Extracted records
»»

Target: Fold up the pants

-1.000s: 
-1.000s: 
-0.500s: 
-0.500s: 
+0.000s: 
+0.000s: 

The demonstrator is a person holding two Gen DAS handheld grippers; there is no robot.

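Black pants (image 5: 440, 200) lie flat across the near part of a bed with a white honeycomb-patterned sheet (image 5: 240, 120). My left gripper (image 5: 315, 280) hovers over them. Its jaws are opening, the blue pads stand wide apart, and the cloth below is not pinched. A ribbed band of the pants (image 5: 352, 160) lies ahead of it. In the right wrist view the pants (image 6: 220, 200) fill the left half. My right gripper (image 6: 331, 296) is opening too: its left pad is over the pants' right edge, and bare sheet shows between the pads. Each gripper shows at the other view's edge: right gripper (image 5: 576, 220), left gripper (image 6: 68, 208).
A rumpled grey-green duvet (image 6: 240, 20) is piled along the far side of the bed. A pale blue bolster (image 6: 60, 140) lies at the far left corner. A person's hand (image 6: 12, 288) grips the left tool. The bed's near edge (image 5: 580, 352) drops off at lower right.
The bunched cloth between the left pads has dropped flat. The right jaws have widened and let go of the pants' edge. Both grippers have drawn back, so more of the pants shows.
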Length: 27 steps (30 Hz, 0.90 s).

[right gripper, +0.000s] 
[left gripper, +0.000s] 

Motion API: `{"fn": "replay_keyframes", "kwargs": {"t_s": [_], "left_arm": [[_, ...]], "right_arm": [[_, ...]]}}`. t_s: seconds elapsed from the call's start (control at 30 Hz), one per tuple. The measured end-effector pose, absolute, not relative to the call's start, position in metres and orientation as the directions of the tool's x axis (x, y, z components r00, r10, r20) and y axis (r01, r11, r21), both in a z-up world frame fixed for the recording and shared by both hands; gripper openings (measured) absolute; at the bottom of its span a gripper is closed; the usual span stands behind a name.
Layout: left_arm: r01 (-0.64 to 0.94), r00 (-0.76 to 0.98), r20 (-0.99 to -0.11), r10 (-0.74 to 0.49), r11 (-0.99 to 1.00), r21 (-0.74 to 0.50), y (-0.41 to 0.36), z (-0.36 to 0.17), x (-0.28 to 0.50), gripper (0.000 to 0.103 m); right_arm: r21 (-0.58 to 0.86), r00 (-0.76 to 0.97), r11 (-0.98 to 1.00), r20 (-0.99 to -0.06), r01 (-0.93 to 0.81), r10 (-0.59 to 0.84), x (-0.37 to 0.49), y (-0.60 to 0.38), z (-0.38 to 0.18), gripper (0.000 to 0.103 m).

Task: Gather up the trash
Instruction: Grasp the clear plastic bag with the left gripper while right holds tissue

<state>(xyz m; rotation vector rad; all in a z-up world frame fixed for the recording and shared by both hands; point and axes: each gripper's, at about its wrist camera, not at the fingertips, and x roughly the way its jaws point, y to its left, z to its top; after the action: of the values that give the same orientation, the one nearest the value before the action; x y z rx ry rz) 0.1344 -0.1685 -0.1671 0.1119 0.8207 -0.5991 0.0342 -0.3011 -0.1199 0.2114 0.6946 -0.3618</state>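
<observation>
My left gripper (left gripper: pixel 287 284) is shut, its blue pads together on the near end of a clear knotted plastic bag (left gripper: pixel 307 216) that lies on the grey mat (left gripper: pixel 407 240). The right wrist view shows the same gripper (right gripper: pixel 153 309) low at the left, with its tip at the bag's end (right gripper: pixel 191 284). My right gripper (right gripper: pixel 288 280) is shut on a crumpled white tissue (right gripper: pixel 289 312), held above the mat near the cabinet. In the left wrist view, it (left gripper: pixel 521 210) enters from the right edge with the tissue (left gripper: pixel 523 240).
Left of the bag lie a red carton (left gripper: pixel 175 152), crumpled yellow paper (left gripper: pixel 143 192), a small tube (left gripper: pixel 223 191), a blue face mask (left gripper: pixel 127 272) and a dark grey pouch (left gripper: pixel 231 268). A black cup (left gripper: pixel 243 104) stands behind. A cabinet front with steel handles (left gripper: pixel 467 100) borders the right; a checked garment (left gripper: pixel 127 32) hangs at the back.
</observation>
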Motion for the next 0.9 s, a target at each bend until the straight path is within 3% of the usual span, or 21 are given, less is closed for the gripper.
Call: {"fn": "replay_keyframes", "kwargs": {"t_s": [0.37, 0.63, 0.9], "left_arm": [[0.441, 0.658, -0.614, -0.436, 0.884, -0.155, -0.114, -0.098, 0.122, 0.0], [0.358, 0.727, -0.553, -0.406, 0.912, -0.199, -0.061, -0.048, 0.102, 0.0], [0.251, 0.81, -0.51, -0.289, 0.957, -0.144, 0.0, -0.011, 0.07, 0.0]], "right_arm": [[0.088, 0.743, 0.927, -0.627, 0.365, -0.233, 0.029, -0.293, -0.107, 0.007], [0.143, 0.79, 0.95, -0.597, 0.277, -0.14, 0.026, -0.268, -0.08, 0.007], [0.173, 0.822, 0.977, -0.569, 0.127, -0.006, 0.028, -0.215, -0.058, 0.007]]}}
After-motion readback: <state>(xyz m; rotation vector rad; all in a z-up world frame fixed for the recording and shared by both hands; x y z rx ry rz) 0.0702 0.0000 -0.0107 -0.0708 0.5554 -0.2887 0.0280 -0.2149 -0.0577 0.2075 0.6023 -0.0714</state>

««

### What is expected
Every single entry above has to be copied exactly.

### Exercise answer
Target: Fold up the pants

-1.000s: 
-1.000s: 
-0.500s: 
-0.500s: 
+0.000s: 
+0.000s: 

The demonstrator is a person holding two Gen DAS handheld grippers; there is no robot.

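Black pants (image 5: 440, 200) lie flat across the near part of a bed with a white honeycomb-patterned sheet (image 5: 240, 120). My left gripper (image 5: 315, 280) hovers over them. Its jaws are opening, the blue pads stand wide apart, and the cloth below is not pinched. A ribbed band of the pants (image 5: 352, 160) lies ahead of it. In the right wrist view the pants (image 6: 220, 200) fill the left half. My right gripper (image 6: 331, 296) is opening too: its left pad is over the pants' right edge, and bare sheet shows between the pads. Each gripper shows at the other view's edge: right gripper (image 5: 576, 220), left gripper (image 6: 68, 208).
A rumpled grey-green duvet (image 6: 240, 20) is piled along the far side of the bed. A pale blue bolster (image 6: 60, 140) lies at the far left corner. A person's hand (image 6: 12, 288) grips the left tool. The bed's near edge (image 5: 580, 352) drops off at lower right.
The bunched cloth between the left pads has dropped flat. The right jaws have widened and let go of the pants' edge. Both grippers have drawn back, so more of the pants shows.
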Length: 27 steps (30 Hz, 0.90 s).

[right gripper, +0.000s] 
[left gripper, +0.000s] 

Motion API: `{"fn": "replay_keyframes", "kwargs": {"t_s": [_], "left_arm": [[_, ...]], "right_arm": [[_, ...]]}}`. t_s: seconds elapsed from the call's start (control at 30 Hz), one per tuple. The measured end-effector pose, absolute, not relative to the call's start, position in metres and orientation as the directions of the tool's x axis (x, y, z components r00, r10, r20) and y axis (r01, r11, r21), both in a z-up world frame fixed for the recording and shared by both hands; gripper openings (measured) absolute; at the bottom of its span a gripper is closed; the usual span stands behind a name.
Layout: left_arm: r01 (-0.64 to 0.94), r00 (-0.76 to 0.98), r20 (-0.99 to -0.11), r10 (-0.74 to 0.49), r11 (-0.99 to 1.00), r21 (-0.74 to 0.50), y (-0.41 to 0.36), z (-0.36 to 0.17), x (-0.28 to 0.50), gripper (0.000 to 0.103 m); right_arm: r21 (-0.58 to 0.86), r00 (-0.76 to 0.97), r11 (-0.98 to 1.00), r20 (-0.99 to -0.06), r01 (-0.93 to 0.81), r10 (-0.59 to 0.84), x (-0.37 to 0.49), y (-0.60 to 0.38), z (-0.38 to 0.18), gripper (0.000 to 0.103 m).

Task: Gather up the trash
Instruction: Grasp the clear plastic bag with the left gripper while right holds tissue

<state>(xyz m; rotation vector rad; all in a z-up world frame fixed for the recording and shared by both hands; point and axes: each gripper's, at about its wrist camera, not at the fingertips, and x roughly the way its jaws point, y to its left, z to its top; after the action: of the values that give the same orientation, the one nearest the value before the action; x y z rx ry rz) 0.1344 -0.1685 -0.1671 0.1119 0.8207 -0.5991 0.0342 -0.3011 -0.1199 0.2114 0.6946 -0.3618</state>
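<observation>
My left gripper (left gripper: pixel 287 284) is shut, its blue pads together on the near end of a clear knotted plastic bag (left gripper: pixel 307 216) that lies on the grey mat (left gripper: pixel 407 240). The right wrist view shows the same gripper (right gripper: pixel 153 309) low at the left, with its tip at the bag's end (right gripper: pixel 191 284). My right gripper (right gripper: pixel 288 280) is shut on a crumpled white tissue (right gripper: pixel 289 312), held above the mat near the cabinet. In the left wrist view, it (left gripper: pixel 521 210) enters from the right edge with the tissue (left gripper: pixel 523 240).
Left of the bag lie a red carton (left gripper: pixel 175 152), crumpled yellow paper (left gripper: pixel 143 192), a small tube (left gripper: pixel 223 191), a blue face mask (left gripper: pixel 127 272) and a dark grey pouch (left gripper: pixel 231 268). A black cup (left gripper: pixel 243 104) stands behind. A cabinet front with steel handles (left gripper: pixel 467 100) borders the right; a checked garment (left gripper: pixel 127 32) hangs at the back.
</observation>
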Motion for the next 0.9 s, a target at each bend until the straight path is within 3% of the usual span, or 21 are given, less is closed for the gripper.
Call: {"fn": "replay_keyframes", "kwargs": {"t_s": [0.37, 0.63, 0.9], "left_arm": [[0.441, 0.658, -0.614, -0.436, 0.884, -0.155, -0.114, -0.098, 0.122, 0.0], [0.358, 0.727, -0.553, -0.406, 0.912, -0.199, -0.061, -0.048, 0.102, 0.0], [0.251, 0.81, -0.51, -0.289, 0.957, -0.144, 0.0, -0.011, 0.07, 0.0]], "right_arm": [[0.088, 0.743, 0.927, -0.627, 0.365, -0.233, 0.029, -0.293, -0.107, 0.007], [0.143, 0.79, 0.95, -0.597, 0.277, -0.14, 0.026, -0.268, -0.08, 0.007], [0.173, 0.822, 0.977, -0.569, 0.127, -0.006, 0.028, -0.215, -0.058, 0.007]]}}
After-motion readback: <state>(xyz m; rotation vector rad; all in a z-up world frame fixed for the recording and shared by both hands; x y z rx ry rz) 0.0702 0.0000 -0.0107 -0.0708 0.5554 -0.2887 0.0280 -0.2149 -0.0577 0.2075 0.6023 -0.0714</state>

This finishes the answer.